Вечером, вернувшись домой, я позвонил Инне, но трубку она не взяла. Я вернулся к Максиму и попытался ничем не выдать своего огорчения:
– В чем дело? – раскусил он меня с первого взгляда. – Ты только что был весел.
– Просто испортилось настроение, – отмахнулся я.
– Не спеши с выводами. Уныние никому не идет на пользу.
– Дело совсем не в ней, – я тут же осекся, а Максим лишь лукаво улыбнулся.
Той ночью я впервые не стал засиживаться допоздна. Был слишком вымотан долгой прогулкой. Но, наверное, все это было лишь оправданием. Я просто не мог отвлечься, и мысли мои, то и дело возвращались к Инне.
Уже глубокой ночью, когда я смог наконец-то заснуть, раздался сигнал телефона. Проклиная весь свет, я взял его в руки. Пришло сообщение от Инны: «В два. На медицинском колледже».

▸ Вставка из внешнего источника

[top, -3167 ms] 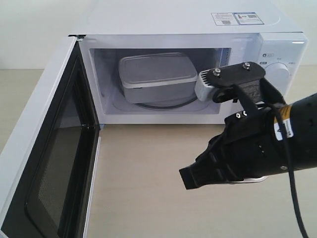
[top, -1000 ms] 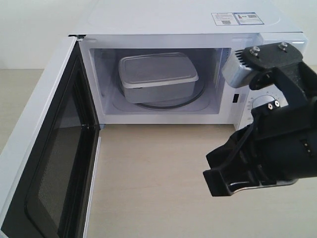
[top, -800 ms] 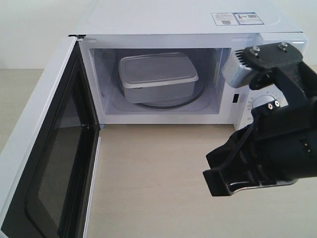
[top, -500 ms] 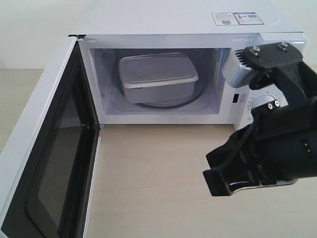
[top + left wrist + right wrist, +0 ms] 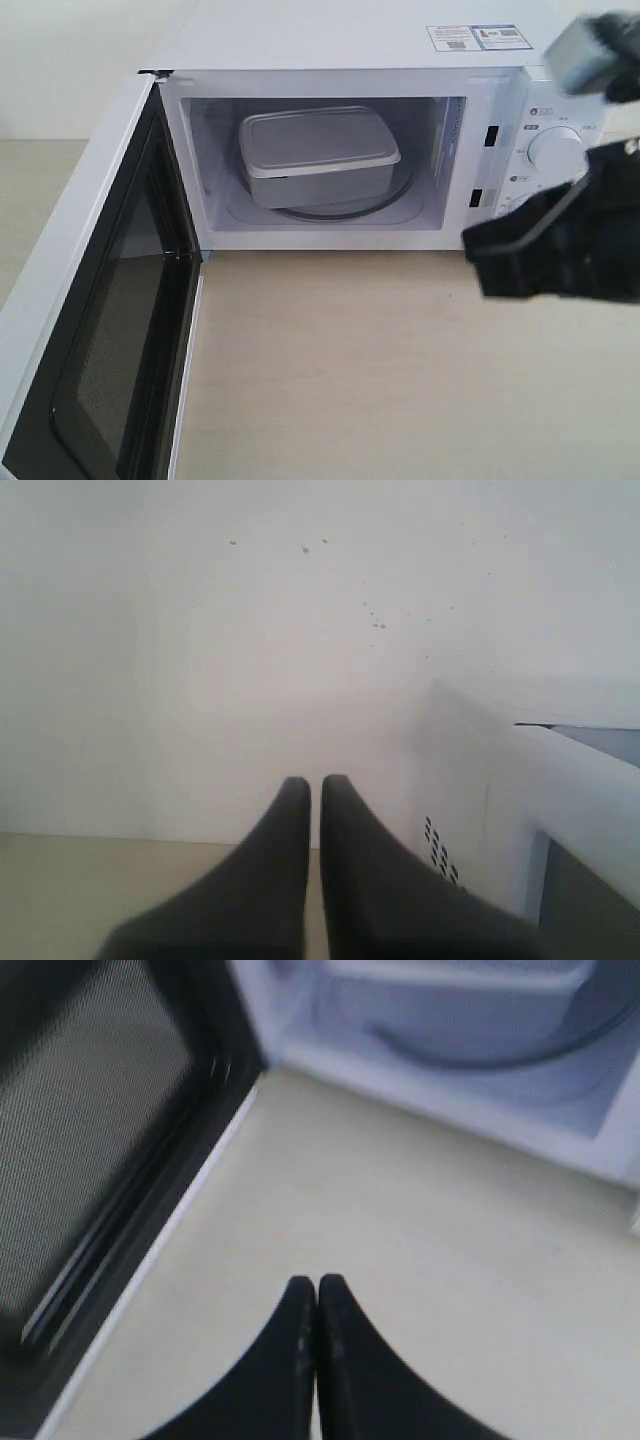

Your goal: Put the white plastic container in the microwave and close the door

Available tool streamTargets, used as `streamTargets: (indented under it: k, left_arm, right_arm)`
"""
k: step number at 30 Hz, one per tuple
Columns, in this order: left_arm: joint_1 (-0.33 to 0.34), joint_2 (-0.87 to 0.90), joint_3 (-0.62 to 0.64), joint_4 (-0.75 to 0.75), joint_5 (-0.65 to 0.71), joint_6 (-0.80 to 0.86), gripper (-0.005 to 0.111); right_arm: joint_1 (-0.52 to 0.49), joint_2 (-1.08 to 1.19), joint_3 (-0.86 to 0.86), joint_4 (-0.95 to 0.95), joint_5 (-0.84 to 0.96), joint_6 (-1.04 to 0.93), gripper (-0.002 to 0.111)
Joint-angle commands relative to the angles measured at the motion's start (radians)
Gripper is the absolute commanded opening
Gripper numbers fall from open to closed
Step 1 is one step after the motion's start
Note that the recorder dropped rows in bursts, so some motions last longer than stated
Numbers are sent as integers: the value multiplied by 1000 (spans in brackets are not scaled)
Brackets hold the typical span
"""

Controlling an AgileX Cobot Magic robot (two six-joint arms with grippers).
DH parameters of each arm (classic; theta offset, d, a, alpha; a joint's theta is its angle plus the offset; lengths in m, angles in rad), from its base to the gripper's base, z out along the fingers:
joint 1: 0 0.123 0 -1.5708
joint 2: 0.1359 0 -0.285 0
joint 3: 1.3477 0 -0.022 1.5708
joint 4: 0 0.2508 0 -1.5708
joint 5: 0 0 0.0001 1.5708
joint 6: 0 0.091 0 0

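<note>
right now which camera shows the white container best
The exterior view: the white plastic container sits whole on the turntable inside the microwave, lid and front wall clear. The right wrist view catches only a blurred strip of it; the left wrist view shows none of it.

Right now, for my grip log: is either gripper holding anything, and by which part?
Nothing. Left gripper and right gripper are shut, empty; the white plastic container sits in the microwave.

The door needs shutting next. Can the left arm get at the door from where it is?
Probably yes: the left gripper, shut, hangs beside the microwave on its vented side, and nothing shows between it and the open door.
</note>
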State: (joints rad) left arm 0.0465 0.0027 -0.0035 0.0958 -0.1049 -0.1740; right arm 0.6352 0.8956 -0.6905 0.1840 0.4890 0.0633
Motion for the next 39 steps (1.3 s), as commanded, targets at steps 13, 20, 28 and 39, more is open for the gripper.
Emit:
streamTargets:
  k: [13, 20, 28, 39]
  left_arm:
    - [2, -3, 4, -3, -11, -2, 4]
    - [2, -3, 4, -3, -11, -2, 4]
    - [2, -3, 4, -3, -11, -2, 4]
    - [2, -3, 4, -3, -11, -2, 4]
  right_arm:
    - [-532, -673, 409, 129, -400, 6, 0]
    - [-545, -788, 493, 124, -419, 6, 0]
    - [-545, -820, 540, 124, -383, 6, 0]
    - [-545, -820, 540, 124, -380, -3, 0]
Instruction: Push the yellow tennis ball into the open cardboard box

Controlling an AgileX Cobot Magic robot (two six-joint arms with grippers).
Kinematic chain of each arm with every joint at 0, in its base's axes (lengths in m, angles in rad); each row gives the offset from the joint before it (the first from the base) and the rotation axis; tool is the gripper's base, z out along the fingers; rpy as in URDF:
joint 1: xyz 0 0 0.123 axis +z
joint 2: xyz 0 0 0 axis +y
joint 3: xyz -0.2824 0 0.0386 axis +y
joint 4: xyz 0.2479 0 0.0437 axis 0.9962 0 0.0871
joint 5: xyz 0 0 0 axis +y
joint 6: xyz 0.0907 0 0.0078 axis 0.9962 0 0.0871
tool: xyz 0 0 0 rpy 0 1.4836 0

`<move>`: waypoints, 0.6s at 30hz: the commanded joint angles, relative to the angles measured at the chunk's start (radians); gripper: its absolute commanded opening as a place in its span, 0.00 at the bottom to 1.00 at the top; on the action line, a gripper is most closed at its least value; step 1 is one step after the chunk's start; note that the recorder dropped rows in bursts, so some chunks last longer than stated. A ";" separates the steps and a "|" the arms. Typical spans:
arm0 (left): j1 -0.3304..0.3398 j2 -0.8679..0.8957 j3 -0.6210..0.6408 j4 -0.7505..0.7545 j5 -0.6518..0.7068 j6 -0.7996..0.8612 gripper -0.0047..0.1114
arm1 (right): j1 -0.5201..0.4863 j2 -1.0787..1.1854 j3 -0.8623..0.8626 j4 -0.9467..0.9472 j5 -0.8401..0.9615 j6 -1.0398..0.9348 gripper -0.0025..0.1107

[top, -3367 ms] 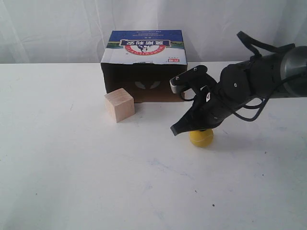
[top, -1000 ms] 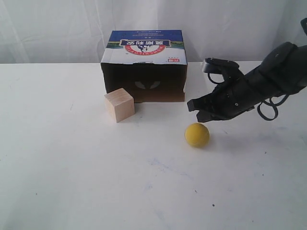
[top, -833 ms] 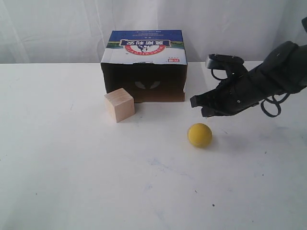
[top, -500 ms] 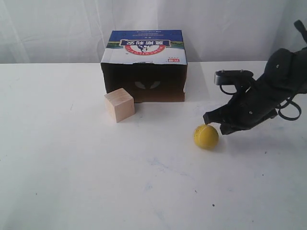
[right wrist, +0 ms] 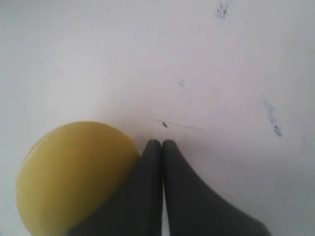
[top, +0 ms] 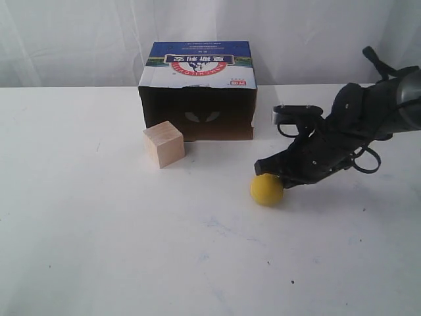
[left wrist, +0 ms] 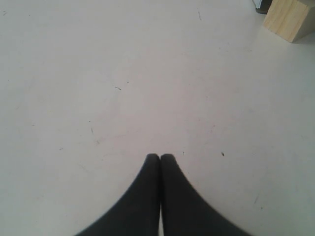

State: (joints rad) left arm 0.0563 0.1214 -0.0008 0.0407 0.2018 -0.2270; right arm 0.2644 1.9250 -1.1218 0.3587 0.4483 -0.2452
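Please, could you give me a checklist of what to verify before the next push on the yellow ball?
1. Right gripper shut: ok.
2. It touches the yellow tennis ball: ok.
3. Ball in front of the open cardboard box mouth: not ok, it sits just past the mouth's right edge.
4. Wooden cube out of the ball's way: ok, it stands at the mouth's left.
5. Left gripper shut, away from the ball: ok.

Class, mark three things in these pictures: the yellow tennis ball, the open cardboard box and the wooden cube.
yellow tennis ball (top: 264, 192), exterior view, on its lower front.
open cardboard box (top: 197, 74), exterior view, on its printed top panel.
wooden cube (top: 168, 151), exterior view, on its near side.
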 commanded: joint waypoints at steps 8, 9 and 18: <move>0.002 -0.005 0.001 -0.001 0.005 -0.001 0.04 | 0.026 -0.058 -0.070 0.007 0.023 -0.046 0.02; 0.002 -0.005 0.001 -0.001 0.005 -0.001 0.04 | 0.032 -0.081 -0.070 0.007 0.063 -0.046 0.02; 0.002 -0.005 0.001 -0.001 0.005 -0.001 0.04 | 0.085 -0.119 -0.015 0.010 0.145 -0.068 0.02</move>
State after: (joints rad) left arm 0.0563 0.1214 -0.0008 0.0407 0.2036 -0.2270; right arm 0.3431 1.7963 -1.1516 0.3642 0.5959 -0.2987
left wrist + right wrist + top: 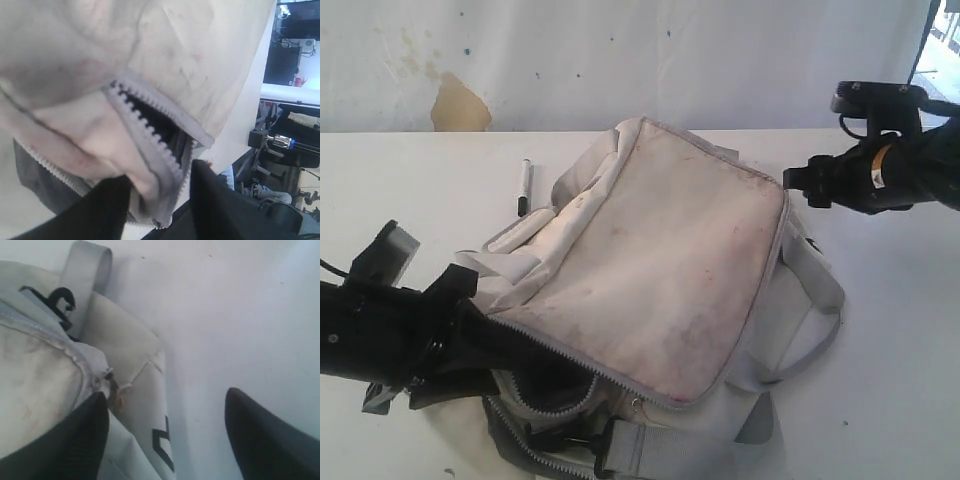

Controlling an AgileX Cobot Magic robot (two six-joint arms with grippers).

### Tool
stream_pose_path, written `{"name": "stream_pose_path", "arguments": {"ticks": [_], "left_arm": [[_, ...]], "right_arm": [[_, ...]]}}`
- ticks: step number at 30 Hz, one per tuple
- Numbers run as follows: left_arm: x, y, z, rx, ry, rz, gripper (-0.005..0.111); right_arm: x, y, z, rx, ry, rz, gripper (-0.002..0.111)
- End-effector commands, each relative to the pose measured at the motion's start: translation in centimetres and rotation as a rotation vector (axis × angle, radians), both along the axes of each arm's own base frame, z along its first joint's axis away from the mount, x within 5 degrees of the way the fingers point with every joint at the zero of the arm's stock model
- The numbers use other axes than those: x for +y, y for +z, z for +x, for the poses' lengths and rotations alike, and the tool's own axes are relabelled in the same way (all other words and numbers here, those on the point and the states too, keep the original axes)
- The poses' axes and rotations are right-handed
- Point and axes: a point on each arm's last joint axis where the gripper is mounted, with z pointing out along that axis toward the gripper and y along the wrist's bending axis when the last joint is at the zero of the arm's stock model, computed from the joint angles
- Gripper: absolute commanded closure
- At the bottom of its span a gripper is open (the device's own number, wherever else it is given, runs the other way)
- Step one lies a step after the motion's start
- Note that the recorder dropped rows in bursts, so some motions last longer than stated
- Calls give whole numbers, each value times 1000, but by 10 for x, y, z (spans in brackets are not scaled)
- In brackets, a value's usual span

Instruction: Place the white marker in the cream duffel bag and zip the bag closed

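Left wrist view: my left gripper (159, 172) stands about half open, its two black fingers (107, 210) set apart with the end of the grey zipper (150, 125) and a fold of cream fabric lying between them. The cloth fills most of the gap. It seems to sit loose there, not pinched. Beside that fold the zipper teeth part, and the black lining (157, 120) shows through the slit.

In the exterior view the cream duffel bag (670, 260) lies on its side in the middle of the white table (400, 180), its stained broad panel facing up. My left arm reaches in from the lower left to the bag's near corner, where the mouth gapes and shows dark inside. The rest of the zipper line along the near edge and up the right side looks shut.

The white marker (524, 186) is outside the bag. It lies on the table just beyond the bag's far left corner, close to the folded straps but apart from them, with its black cap at the end nearer the bag.

My right gripper (166, 395) is wide open and holds nothing. Only bare table shows between its fingers. It hangs near the bag's far right corner, one finger (75, 440) close against the cream fabric there. A grey strap (87, 270) and a black buckle (57, 300) lie nearby.
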Motion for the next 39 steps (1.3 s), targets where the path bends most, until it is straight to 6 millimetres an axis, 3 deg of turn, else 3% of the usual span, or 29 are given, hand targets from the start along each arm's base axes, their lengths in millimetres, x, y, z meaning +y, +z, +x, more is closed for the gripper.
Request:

Когда я проснулся следующим утром, Максим уже ушёл на работу. Я позавтракал и, усевшись в кресле с чашкой чая, попытался написать очерк о горах. Ничего не вышло. Странно, ведь всегда получалось запросто, а тут – ни строчки. Отчаявшись, я нашел на полке старую книжонку с хокку, устроился у окна и все утро просидел над ней. Одно хокку я помню до сих пор, хотя, к стыду своему, не знаю автора, да и никогда не пытался узнать.
«Сознательно ни за чем не следя,
Пугало в горном поле стоит не напрасно.
Все остальное подобно ему».
В полдень я вышел на улицу. Настроение было отличное, и я отправился прогуляться по городу, чтобы вдоволь насладиться весной. Каждый прохожий виделся мне старым другом, южная сутолока – карнавалом безудержной жизни, а мир словно ликовал заодно со мной. Я немного побродил по улицам и, плененный запахом свежего кофе, заглянул в кофейню, где разговорился с одним осетином.
Вернувшись на улицу, я направился в парк. Поскитался по Аллее тысячи сосен и вдоволь напился воды у источника – вода была чуть солоноватой и пахла сероводородом. А после расположился прямо на траве и просто лежал. Но вскоре подошел полицейский в маленькой фуражке, водружённой на бритую голову, и приказал мне убраться, пригрозив увезти в отделение. Я был так весел, что не мог даже злиться.
На входе в медицинский колледж меня долго разглядывал охранник и наотрез отказался впустить. Я с невинной ухмылкой уселся на ступеньки возле дверей и стал разглядывать пёстрых студентов, шныряющих туда-сюда по дорожкам, пытаясь различить среди них Инну. Неожиданно она показалась из толпы, уверенно шагая в коротком бежевом платье с рукавами в три четверти. На ногах ее красовались плетенные босоножки. Подойдя ко мне, она, словно извиняясь, сказала: «Иногда мне нравится чувствовать себя женщиной» – и пошла дальше, не дожидаясь, пока я встану. Я поднялся и двинулся за ней следом.
Инна предложила пойти к ней в квартирку, которую снимали для нее родители. Жила она с подругой, которая платила половину ренты. Родители не знали об этом, и деньги она оставляла себе Я кивнул в знак согласия, и мы свернули на узкую улочку, по обе стороны которой стояли двухэтажные домики.
Инна шла рядом и говорила что-то, а я витал в облаках, упоенный ее присутствием. На юге укрепилась весна. В город хлынули туристы. С приходом тепла Горный Ключ потерял свой окрас и превратился в один большой санаторий, и все, что можно было увидеть здесь, это торговцы, мусор и толпы приезжих. Я взглянул на Инну. Все это время она продолжала говорить.
– Вообще, вулканы – моя самая большая страсть.
– Вулканы? – очнулся я от своих мыслей. – Зачем ты тогда пошла в медицину?
– Так хотела мать. Я всегда любила вулканы и мечтаю побывать на Кракатау. Это один из самых больших вулканов. Когда он в последний раз извергался, выброшенный им пепел дважды облетел земной шар.